Building Scalable ML Pipelines in Production

MLENGINEERINGPYTHON

Machine learning in production is vastly different from Jupyter notebook experiments. After years of building ML systems at scale, here are the patterns that actually work.

The Reality of Production ML

Most ML tutorials end where the real challenges begin. Getting a model to work locally is maybe 10% of the effort. The remaining 90% involves:

  • Data pipeline reliability - Your model is only as good as your data
  • Feature consistency - Training/serving skew is a silent killer
  • Model versioning - Because you will need to rollback
  • Monitoring - Detecting drift before it impacts users

Architecture That Scales

The key insight is treating ML systems as software systems first. This means:

1. Feature Stores Are Non-Negotiable

from feast import FeatureStore

store = FeatureStore(repo_path=".")

# Consistent features for training and serving
training_df = store.get_historical_features(
    entity_df=entity_df,
    features=["user_features:age", "user_features:activity_score"]
)

2. Immutable Data Pipelines

Every transformation should be versioned and reproducible. Use tools like DVC or MLflow to track:

  • Raw data versions
  • Preprocessing steps
  • Feature engineering logic

3. Shadow Deployments

Never ship directly to production. Run new models in shadow mode first:

# Log predictions without affecting users
shadow_prediction = new_model.predict(features)
log_shadow_result(shadow_prediction, production_prediction)

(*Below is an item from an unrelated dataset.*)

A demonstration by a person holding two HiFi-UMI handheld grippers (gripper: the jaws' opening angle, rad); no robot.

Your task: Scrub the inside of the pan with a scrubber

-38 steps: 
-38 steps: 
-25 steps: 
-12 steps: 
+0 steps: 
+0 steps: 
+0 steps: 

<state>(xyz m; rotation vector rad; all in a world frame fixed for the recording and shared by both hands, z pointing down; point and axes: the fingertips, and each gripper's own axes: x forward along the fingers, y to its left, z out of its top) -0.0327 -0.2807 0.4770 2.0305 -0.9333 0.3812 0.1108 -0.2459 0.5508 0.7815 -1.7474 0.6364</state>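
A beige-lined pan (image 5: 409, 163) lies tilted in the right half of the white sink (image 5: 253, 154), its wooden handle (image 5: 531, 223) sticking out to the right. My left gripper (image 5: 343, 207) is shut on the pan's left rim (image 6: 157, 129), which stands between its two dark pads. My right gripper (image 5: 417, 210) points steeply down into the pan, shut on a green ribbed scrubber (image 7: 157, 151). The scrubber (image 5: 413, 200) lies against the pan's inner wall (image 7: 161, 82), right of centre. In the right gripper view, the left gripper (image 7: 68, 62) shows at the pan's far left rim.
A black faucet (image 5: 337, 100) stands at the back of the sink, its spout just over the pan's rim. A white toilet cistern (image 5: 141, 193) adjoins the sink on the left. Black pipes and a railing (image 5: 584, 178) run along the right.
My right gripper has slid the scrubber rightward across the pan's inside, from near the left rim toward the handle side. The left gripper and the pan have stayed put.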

Monitoring Is Not Optional

Set up alerts for:

  • Input drift - Feature distributions changing
  • Output drift - Prediction distribution shifts
  • Performance metrics - Latency, throughput, error rates

The goal is catching issues before your users do.

Conclusion

Production ML is software engineering with statistical challenges. Treat it accordingly, and you'll build systems that actually work at scale.